Delaware Patent of the Month – April 2023
Wireless communication has become increasingly complex as the world transitions to advanced technologies like LTE, 5G, and Wi-Fi architectures. In densely populated areas, wireless signals have to traverse various physical barriers, like buildings, leading to signal degradation. ASSIA SPE, LLC – also known as Adaptive Spectrum and Signal Alignment – has developed an innovative solution to this problem by implementing a wireless and wireline architecture that allows channels to span physical barriers more efficiently.
The company develops innovative technologies used by telecommunications providers worldwide, using AI-driven solutions to speed up internet connections. This most recent patent is designed so that the wireline portion of the channel interfaces copper with “north” and “south” transceiver nodes that allow the signal to propagate through a physical structure on the wire itself, resulting in significantly less signal degradation compared to the signal having to traverse the physical structure wirelessly.

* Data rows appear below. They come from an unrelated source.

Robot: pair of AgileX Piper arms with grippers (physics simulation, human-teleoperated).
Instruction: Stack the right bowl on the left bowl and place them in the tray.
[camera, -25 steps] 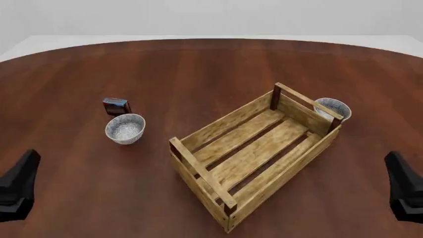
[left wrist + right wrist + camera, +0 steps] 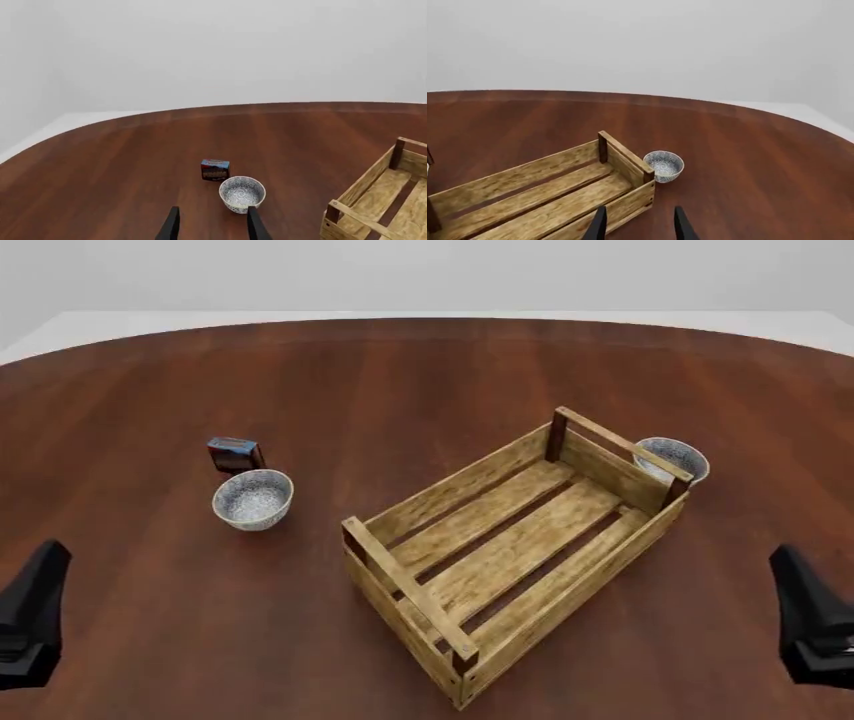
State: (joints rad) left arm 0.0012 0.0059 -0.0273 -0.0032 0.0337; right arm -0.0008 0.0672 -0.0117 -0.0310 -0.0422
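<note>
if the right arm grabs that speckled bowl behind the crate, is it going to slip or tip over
The right bowl looks rigid and glazed, so its smooth rim may slip between narrow fingers. It tapers to a smaller foot, so a sideways push might tip it rather than slide it. It stands close by the tray end, which probably crowds the right gripper.

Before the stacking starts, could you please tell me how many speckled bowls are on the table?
2. One speckled white bowl sits left of the light-wood slatted crate, beside a small red-blue box; the other speckled bowl sits just behind the crate's far right end.
</note>
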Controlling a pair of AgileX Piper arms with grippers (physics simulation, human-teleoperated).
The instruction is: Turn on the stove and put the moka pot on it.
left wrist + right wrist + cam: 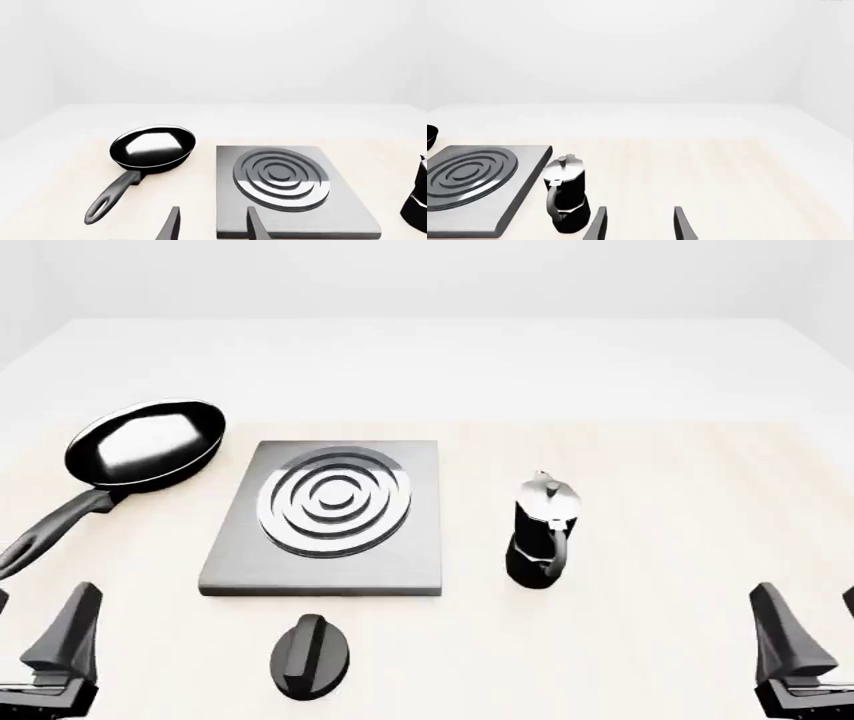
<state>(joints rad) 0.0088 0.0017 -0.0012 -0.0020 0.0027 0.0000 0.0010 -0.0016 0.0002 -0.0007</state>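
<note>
On the table point(641, 370) ahead of me the stove point(227, 560) sits left of centre, burner bare, with its knob point(310, 654) just in front of the slab's near edge and apart from it. Right of the slab, close beside it but not touching, the pot point(541, 535) stands upright, handle turned toward me. Both my grippers hang low at the near edge, well back from everything: left gripper point(212, 225) spread and holding nothing, right gripper point(639, 225) spread likewise. The knob lies forward and to the right of my left gripper, nearer it than my right. The pot lies forward and left of my right gripper, which I judge the closer arm for it. A pan point(144, 445) rests left of the slab, out of the way.
</note>
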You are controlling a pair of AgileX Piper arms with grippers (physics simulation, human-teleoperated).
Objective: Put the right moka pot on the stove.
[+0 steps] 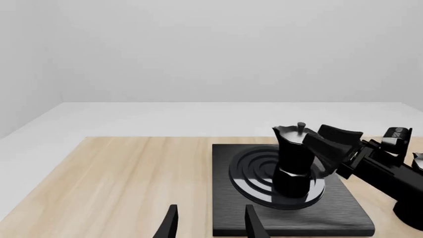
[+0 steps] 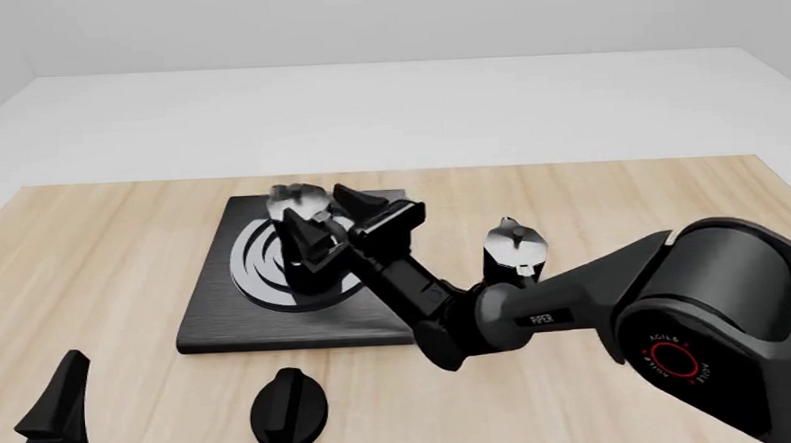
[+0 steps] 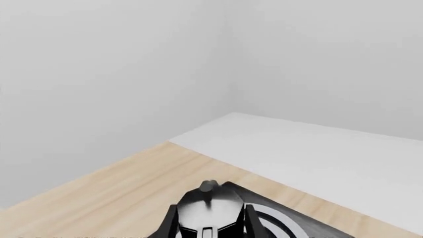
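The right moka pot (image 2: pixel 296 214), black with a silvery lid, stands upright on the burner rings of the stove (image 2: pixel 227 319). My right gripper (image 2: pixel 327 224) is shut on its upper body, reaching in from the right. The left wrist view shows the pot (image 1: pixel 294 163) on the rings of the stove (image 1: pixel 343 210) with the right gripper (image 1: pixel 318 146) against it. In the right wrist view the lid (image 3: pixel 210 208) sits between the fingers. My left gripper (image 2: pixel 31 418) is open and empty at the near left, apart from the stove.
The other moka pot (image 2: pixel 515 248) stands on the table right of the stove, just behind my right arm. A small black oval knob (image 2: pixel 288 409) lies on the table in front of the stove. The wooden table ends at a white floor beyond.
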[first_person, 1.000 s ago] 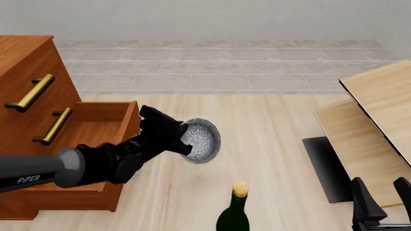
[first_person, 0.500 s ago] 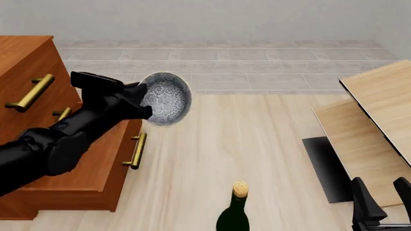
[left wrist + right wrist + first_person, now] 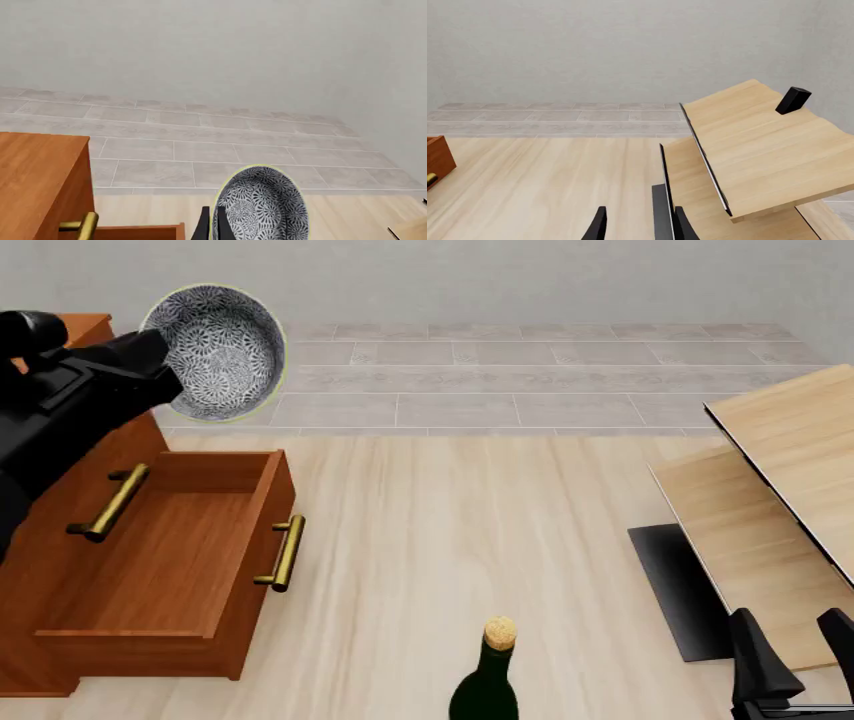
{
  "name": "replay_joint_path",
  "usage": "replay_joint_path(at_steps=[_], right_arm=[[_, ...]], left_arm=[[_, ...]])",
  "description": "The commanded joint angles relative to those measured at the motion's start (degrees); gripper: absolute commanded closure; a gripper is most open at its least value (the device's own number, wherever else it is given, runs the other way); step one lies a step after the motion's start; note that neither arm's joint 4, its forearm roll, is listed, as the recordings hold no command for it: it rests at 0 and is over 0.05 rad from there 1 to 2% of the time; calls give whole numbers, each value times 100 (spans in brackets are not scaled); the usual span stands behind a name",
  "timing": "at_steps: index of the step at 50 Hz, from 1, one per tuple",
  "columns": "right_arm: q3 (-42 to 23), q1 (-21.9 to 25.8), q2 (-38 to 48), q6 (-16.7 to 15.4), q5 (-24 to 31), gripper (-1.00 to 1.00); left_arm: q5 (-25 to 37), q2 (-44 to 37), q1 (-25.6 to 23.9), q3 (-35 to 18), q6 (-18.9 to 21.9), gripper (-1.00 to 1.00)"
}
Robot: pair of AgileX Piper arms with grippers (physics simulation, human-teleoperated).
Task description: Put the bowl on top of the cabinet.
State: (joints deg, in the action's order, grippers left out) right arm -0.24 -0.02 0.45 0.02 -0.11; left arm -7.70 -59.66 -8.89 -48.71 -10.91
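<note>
The bowl (image 3: 216, 350), pale-rimmed with a blue-grey speckled inside, hangs tipped on its edge beside the top right corner of the reddish-brown cabinet (image 3: 54, 490), its inside facing the camera. My left gripper (image 3: 158, 355) is shut on the bowl's rim from the left. In the left wrist view the bowl (image 3: 263, 207) stands on edge between the fingers (image 3: 205, 227), with the cabinet top (image 3: 40, 150) off to one side and lower. My right gripper (image 3: 794, 650) stays open and holds nothing at the front right, also open in its own wrist view (image 3: 640, 227).
The cabinet's lower drawer (image 3: 174, 550) stands pulled out with a brass handle (image 3: 282, 552). A corked dark bottle (image 3: 489, 680) stands at the front centre. A pale light-wood table (image 3: 774, 500) lies tilted at the right, with a small black block (image 3: 794, 99) on it.
My left arm has lifted the bowl up and to the left, from in front of the open drawer to the level of the cabinet's top. The right arm has not moved.
</note>
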Motion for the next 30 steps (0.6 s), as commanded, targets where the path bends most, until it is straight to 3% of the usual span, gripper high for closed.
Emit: replay_joint_path(at_steps=[1,24,30], right_arm=[[0,2,0,0,0,-100],[0,0,-2,0,0,-100],[0,-1,-1,0,0,-100]], left_arm=[[208,315,732,-287,-311,100],[852,1023,2171,-739,-825,100],[1345,1019,2559,-982,-1051,100]])
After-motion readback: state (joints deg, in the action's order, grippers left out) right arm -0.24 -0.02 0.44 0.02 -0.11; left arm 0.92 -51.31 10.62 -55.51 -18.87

ASSIA’s solution is particularly relevant to LTE, 5G, and Wi-Fi deployments, which leverage multicarrier modulation methods deployed in earlier DSL networks. The synergy between DSL’s vectoring methods and LTE’s MIMO and MU-MIMO methods suggests the potential direct use of 5G baseband-modulation methods on copper lines, extended through frequency heterodyning at the customer’s premises for connection to/from desired end-devices. The use of existing wireless baseband MIMO and MU-MIMO systems leads to further improvement and may even increase the range and efficiency of mesh or multi-access-point wireless deployments.
The re-use of LTE-wireless or Wi-Fi-wireless MCS and MIMO methods on copper can lead to many improvements in cost, infrastructure leverage, and acceleration of 5G residential networks’ economically profitable deployment. There are more than 1 billion residential twisted-pair wireline connections globally that form an infrastructure basis that can facilitate 5G mini-tower deployment. With fiber-to-the-basement, wireline twisted pairs, or, in some cases, home-run single coax, are used within multiple dwelling units because those interior copper links to residential living units already exist. By contrast, in-building fiber-installation costs can be unacceptably high or may violate construction laws and need special permits.
ASSIA’s cloud-based management system targets more recent wider-frequency-band and multiple-input-multiple-output LTE and Wi-Fi transmission systems. The use of copper links to extend the range of wireless signals into buildings and other structures is a cost-effective solution for households and small companies. The copper links allow power delivery from either end of the wire to the other, eliminating the possible issue of no power at a cell site.